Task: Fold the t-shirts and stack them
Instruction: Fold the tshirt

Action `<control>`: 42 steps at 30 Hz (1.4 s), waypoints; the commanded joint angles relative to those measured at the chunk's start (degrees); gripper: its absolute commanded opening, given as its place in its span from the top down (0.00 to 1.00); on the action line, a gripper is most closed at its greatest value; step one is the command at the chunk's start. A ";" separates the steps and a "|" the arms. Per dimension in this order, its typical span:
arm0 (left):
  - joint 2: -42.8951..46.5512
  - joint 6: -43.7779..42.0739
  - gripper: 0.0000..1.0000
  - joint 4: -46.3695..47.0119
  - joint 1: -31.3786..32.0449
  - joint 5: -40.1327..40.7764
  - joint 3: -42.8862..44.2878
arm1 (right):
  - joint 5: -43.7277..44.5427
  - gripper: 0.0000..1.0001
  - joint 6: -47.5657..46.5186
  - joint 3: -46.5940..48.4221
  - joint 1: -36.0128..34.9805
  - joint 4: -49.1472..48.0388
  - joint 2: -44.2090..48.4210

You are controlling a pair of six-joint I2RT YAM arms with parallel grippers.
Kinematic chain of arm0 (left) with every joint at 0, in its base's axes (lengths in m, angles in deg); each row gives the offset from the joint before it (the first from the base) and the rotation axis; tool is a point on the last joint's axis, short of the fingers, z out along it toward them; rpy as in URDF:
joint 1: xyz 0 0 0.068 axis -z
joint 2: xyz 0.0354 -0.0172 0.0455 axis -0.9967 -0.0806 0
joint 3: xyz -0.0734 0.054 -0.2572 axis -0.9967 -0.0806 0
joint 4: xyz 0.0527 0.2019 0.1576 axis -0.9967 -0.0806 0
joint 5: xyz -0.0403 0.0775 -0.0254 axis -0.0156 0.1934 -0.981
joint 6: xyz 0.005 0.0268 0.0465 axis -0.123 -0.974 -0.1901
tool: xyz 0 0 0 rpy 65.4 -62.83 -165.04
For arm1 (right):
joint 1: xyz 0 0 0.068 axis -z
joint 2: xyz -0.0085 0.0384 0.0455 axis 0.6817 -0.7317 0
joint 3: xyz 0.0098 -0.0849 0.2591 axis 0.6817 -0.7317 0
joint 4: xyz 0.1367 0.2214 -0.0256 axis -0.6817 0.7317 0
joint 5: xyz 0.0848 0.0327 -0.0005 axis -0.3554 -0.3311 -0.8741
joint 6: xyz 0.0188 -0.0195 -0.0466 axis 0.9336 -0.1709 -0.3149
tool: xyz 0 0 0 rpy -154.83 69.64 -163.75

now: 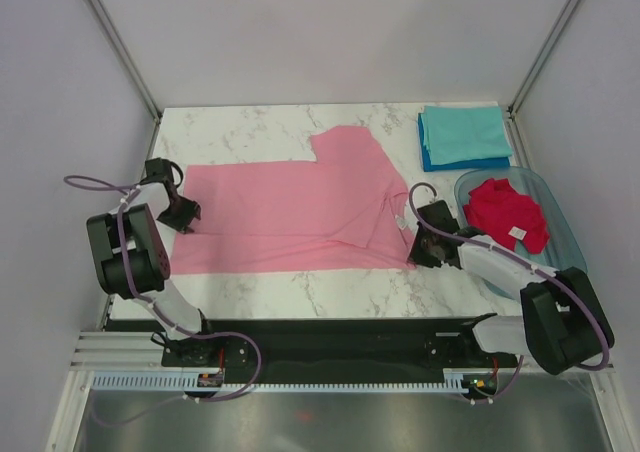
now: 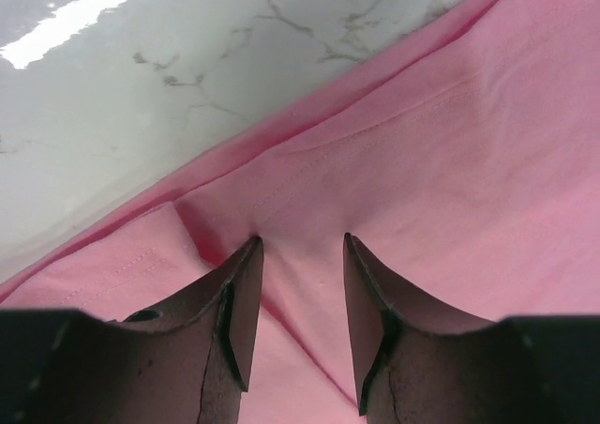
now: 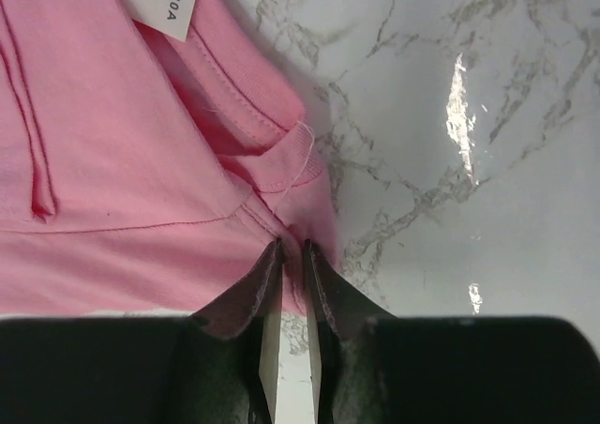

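Observation:
A light pink t-shirt (image 1: 290, 212) lies spread on the marble table, one sleeve pointing to the back. My left gripper (image 1: 185, 217) is at its left hem; in the left wrist view (image 2: 302, 246) the jaws are open, tips down on the pink cloth (image 2: 450, 161) on either side of a raised fold. My right gripper (image 1: 420, 247) is at the collar end; in the right wrist view (image 3: 292, 246) it is shut on the pink cloth's edge (image 3: 112, 161) beside the neckband and white size tag (image 3: 159, 2). A crimson t-shirt (image 1: 505, 212) lies crumpled in the tub.
A clear bluish plastic tub (image 1: 568, 234) stands at the right edge of the table. A folded teal t-shirt (image 1: 465, 132) lies on a folded blue one (image 1: 470, 162) at the back right corner. White walls and metal rails bound the marble table (image 1: 250, 132).

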 commanded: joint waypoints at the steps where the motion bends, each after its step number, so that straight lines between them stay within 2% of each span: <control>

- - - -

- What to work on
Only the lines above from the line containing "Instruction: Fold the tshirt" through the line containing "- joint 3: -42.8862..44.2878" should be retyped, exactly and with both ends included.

- Exercise solution
Instruction: Fold the tshirt

Action `<control>`: 42 steps at 30 Hz (1.4 s), waypoints; the commanded joint angles relative to those measured at the chunk's start (degrees); gripper: its absolute commanded opening, given as its place in its span from the top down (0.00 to 1.00); on the action line, a gripper is most closed at its greatest value; step one is the command at the chunk's start. A ";" separates the steps and a "|" the arms. Per dimension in this order, its typical span:
arm0 (left):
  - joint 2: -42.8951..46.5512
  - joint 6: -43.7779..42.0739
  - gripper: 0.0000..1.0000
  - joint 4: -46.3695..47.0119
  - joint 1: -31.3786..32.0449
  - joint 5: -40.1327..40.7764
  - joint 3: -42.8862..44.2878

No further output is required for this exercise.